Set down every entry again exactly as it stands below.

---------------

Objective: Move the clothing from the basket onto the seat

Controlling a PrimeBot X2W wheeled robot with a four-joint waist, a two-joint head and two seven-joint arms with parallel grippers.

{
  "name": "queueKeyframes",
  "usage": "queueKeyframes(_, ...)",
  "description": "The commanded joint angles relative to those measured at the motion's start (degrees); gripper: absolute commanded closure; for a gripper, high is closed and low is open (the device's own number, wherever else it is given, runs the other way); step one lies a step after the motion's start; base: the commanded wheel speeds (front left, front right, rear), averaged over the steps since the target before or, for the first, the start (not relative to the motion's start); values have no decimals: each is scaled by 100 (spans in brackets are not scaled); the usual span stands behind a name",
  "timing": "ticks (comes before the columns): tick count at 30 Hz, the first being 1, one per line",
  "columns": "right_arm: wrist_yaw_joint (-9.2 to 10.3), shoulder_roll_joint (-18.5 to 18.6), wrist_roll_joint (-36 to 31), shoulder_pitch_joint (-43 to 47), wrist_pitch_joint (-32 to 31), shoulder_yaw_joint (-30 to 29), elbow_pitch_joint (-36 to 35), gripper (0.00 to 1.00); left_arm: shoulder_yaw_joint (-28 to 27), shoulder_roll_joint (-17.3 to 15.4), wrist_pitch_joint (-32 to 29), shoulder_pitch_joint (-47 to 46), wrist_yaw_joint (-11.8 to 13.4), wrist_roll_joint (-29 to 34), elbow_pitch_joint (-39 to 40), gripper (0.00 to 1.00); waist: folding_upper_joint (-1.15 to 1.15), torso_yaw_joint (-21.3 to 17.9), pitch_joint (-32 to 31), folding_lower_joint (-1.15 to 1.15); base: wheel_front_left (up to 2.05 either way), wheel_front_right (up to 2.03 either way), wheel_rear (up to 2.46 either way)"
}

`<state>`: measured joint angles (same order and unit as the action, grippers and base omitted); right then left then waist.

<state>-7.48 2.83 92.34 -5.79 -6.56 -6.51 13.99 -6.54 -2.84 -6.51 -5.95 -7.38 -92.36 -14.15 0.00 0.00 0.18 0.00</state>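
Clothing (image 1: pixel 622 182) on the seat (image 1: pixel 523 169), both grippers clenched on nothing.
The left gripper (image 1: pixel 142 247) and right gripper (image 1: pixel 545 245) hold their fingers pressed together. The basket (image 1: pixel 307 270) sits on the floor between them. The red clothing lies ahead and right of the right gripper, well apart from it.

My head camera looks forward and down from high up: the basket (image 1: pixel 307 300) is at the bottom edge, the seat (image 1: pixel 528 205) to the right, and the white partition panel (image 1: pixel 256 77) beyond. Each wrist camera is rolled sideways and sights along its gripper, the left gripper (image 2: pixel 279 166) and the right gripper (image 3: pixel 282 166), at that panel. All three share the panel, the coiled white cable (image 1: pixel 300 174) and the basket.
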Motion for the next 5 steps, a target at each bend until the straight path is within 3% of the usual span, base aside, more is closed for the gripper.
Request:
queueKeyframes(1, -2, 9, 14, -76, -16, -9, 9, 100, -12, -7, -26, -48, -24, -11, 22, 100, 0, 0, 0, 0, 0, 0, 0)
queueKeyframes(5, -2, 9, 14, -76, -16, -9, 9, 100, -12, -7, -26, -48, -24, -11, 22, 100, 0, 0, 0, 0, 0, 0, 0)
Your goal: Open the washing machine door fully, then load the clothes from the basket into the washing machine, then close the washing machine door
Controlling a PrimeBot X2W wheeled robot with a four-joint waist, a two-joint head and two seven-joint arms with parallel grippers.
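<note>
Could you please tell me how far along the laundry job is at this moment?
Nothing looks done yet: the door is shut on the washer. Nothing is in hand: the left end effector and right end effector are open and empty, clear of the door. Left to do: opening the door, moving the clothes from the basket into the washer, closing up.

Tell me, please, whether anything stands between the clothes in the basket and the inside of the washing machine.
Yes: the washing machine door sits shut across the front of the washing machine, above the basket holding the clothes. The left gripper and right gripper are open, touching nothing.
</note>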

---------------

--- PROBLEM SOLUTION ---
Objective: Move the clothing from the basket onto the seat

Controlling a PrimeBot X2W wheeled robot with a four-joint waist, a two-joint head and two seven-joint arms with parallel grippers.

{
  "name": "queueKeyframes",
  "usage": "queueKeyframes(_, ...)",
  "description": "The commanded joint angles relative to those measured at the motion's start (degrees); gripper: absolute commanded closure; for a gripper, high is closed and low is open (the device's own number, wherever else it is given, runs the other way); step one lies a step after the motion's start; base: the commanded wheel speeds (front left, front right, rear), averaged over the steps since the target before or, for the first, the start (not relative to the motion's start); values have no decimals: each is scaled by 100 (spans in brackets are not scaled); the usual span stands behind a name",
  "timing": "ticks (comes before the columns): tick count at 30 Hz, the first being 1, one per line",
  "columns": "right_arm: wrist_yaw_joint (-9.2 to 10.3), shoulder_roll_joint (-18.5 to 18.6), wrist_roll_joint (-36 to 31), shoulder_pitch_joint (-43 to 47), wrist_pitch_joint (-32 to 31), shoulder_yaw_joint (-30 to 29), elbow_pitch_joint (-36 to 35), gripper (0.00 to 1.00); left_arm: shoulder_yaw_joint (-28 to 27), shoulder_roll_joint (-17.3 to 15.4), wrist_pitch_joint (-32 to 29), shoulder_pitch_joint (-47 to 46), wrist_yaw_joint (-11.8 to 13.4), wrist_roll_joint (-29 to 34), elbow_pitch_joint (-39 to 40), gripper (0.00 to 1.00); waist: folding_upper_joint (-1.15 to 1.15), torso_yaw_joint (-21.3 to 17.9), pitch_joint (-32 to 31), folding_lower_joint (-1.15 to 1.15); base: wheel_front_left (up to 2.05 either way), wheel_front_right (up to 2.03 either way), wheel_rear (up to 2.46 either way)"
}

`<state>`: measured joint angles (same order and unit as the action, grippers and base omitted); right then left then waist.

<state>-7.48 2.83 92.34 -5.79 -6.56 -6.51 13.99 -6.54 -2.84 -6.51 -5.95 -7.38 -92.36 -14.15 0.00 0.00 0.18 0.00</state>
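Clothing (image 1: pixel 622 182) on the seat (image 1: pixel 523 169), both grippers clenched on nothing.
The left gripper (image 1: pixel 142 247) and right gripper (image 1: pixel 545 245) hold their fingers pressed together. The basket (image 1: pixel 307 270) sits on the floor between them. The red clothing lies ahead and right of the right gripper, well apart from it.

My head camera looks forward and down from high up: the basket (image 1: pixel 307 300) is at the bottom edge, the seat (image 1: pixel 528 205) to the right, and the white partition panel (image 1: pixel 256 77) beyond. Each wrist camera is rolled sideways and sights along its gripper, the left gripper (image 2: pixel 279 166) and the right gripper (image 3: pixel 282 166), at that panel. All three share the panel, the coiled white cable (image 1: pixel 300 174) and the basket.
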Motion for the next 5 steps, a target at each bend until the straight path is within 3% of the usual span, base aside, more is closed for the gripper.
Request:
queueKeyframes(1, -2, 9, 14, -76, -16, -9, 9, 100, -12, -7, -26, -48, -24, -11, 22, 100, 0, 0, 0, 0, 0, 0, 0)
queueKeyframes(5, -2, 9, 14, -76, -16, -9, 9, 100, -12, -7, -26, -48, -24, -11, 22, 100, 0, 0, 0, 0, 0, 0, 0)
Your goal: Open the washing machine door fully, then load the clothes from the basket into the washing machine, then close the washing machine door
Controlling a PrimeBot X2W wheeled robot with a four-joint waist, a two-joint head and two seven-joint arms with parallel grippers.
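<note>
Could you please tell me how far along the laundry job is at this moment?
Nothing looks done yet: the door is shut on the washer. Nothing is in hand: the left end effector and right end effector are open and empty, clear of the door. Left to do: opening the door, moving the clothes from the basket into the washer, closing up.

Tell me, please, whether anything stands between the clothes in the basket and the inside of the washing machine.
Yes: the washing machine door sits shut across the front of the washing machine, above the basket holding the clothes. The left gripper and right gripper are open, touching nothing.
</note>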

This exercise requires no further work.